«—Quel danger peut nous menacer? dit Sîfrit. Ce que je ne puis obtenir de lui amicalement, je puis le conquérir par la force de mon bras; je crois que je soumettrai à la fois le pays et ceux qui l'habitent.»
«Alors le seigneur Sigemunt répondit: «Ton discours me déplaît. Quand la nouvelle en sera dite sur le Rhin, tu ne pourras pas chevaucher au pays de Gunther. Gunther et Gêrnôt me sont connus depuis longtemps.
«Personne ne peut par force conquérir cette vierge.» Ainsi parla le roi Sigemunt, cela m'a été assuré. «Mais veux-tu néanmoins chevaucher dans ce pays avec des guerriers? Si nous avons des amis, ils seront bientôt prêts.»
«Sîfrit répondit: «Je n'ai pas le dessein de me faire suivre par mes guerriers comme par une armée en marche; j'en serais bien au regret si je devais conquérir ainsi la vierge superbe.
«Mon bras seul saura bien l'obtenir; je veux, moi douzième, aller au pays de Gunther. Vous voudrez bien m'aider en cela, ô Sigemunt, mon père.» Et l'on donna à ses guerriers des vêtements garnis de fourrures grises et bigarrées.
«Et sa mère Sigelint apprit aussi cette nouvelle. Elle commença de s'attendrir sur son enfant bien aimé, qui devait périr, craignait-elle, par la main des hommes de Gunther. La noble reine se prit à pleurer bien fort.
«Sîfrit, le jeune chef, se rendit auprès d'elle et parla à sa mère avec bonté: «Ô dame, vous ne devez point pleurer à cause de mon dessein; car certes, je n'ai nul souci de tous mes ennemis.

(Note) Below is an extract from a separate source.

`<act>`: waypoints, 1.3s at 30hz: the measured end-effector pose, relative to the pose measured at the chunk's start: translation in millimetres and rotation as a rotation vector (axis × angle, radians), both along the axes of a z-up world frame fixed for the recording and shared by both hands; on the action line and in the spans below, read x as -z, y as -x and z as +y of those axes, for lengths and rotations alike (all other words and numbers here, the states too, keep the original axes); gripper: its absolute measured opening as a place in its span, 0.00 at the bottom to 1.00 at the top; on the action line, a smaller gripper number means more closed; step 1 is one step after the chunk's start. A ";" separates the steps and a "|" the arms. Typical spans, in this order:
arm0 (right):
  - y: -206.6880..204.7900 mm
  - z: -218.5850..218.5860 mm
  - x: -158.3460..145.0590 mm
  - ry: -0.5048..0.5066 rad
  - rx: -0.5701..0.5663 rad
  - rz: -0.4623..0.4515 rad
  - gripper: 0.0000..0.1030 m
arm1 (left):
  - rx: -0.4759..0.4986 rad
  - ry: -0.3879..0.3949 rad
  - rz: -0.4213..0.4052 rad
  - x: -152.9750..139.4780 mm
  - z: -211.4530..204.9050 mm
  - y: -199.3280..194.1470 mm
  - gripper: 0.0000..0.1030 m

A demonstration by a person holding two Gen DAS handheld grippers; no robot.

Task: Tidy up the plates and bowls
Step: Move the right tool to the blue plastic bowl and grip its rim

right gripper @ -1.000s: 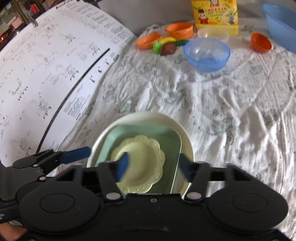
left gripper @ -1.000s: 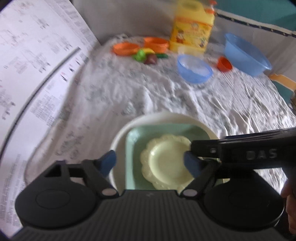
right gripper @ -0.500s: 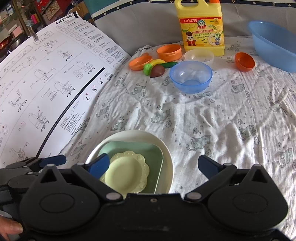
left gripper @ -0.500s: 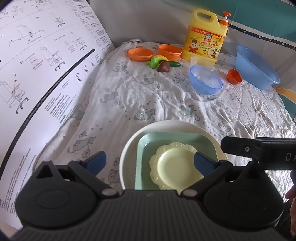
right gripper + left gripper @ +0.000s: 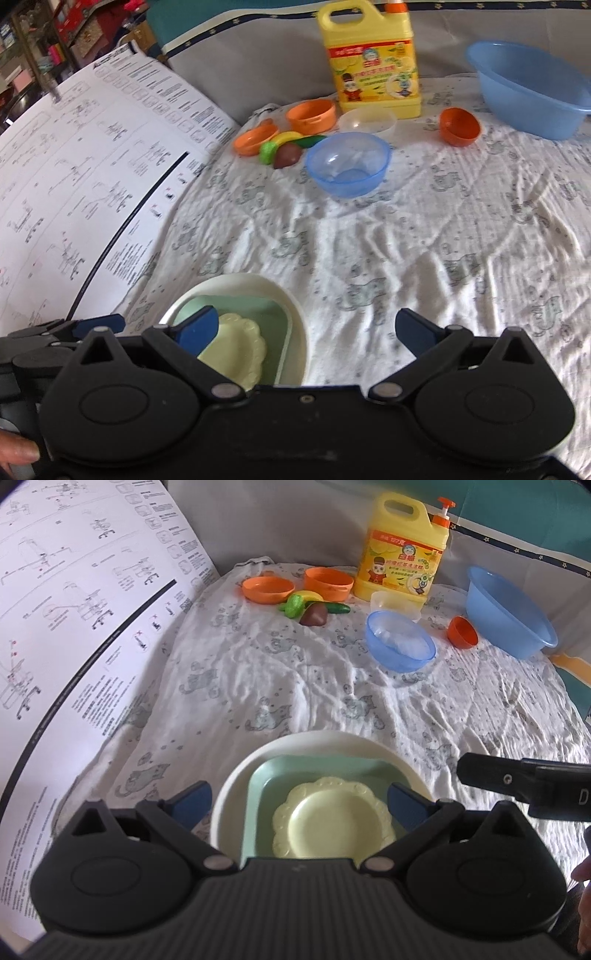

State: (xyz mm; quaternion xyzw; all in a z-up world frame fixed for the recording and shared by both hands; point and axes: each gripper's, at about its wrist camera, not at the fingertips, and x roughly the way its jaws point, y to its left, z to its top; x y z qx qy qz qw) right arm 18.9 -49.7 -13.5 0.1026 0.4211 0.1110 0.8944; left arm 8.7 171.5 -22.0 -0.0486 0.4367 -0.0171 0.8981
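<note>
Yellow plate (image 5: pixel 334 821) in green dish (image 5: pixel 266 786) | both hand-held grippers wide apart, empty

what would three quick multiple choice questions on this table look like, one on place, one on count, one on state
1. Where is the yellow plate?
A. on the green dish inside the white plate
B. inside the big blue basin
C. beside the soap jug

2. How many dishes are in the near stack?
A. one
B. three
C. five

3. What state is the right tool in?
A. shut on the yellow plate
B. open, holding nothing
C. shut on a bowl

Answers:
1 A: it lies on the green dish, which sits in the white plate.
2 B: white, green and yellow are nested.
3 B: its blue fingers stand wide apart with only cloth between them.
</note>
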 end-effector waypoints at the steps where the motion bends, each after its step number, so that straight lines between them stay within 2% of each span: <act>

«Venez en aide à mon voyage au pays des Burgondes; que moi et mes guerriers nous ayons des vêtements tels que de si fiers guerriers les puissent porter avec honneur. En vérité je vous en remercierai sincèrement.
«—Puisque tu ne veux pas y renoncer, dit dame Sigelint, j'aiderai à ton voyage, ô mon unique enfant; je donnerai à toi et à tes compagnons les meilleurs habits que porta jamais chevalier. Vous en aurez assez.»
«Alors Sîfrit, le jeune homme, s'inclina devant la reine et parla: «Pour mon voyage je ne veux prendre que douze guerriers. Qu'on prépare des vêtements pour eux. Je verrai volontiers ce qui en est de Kriemhilt.»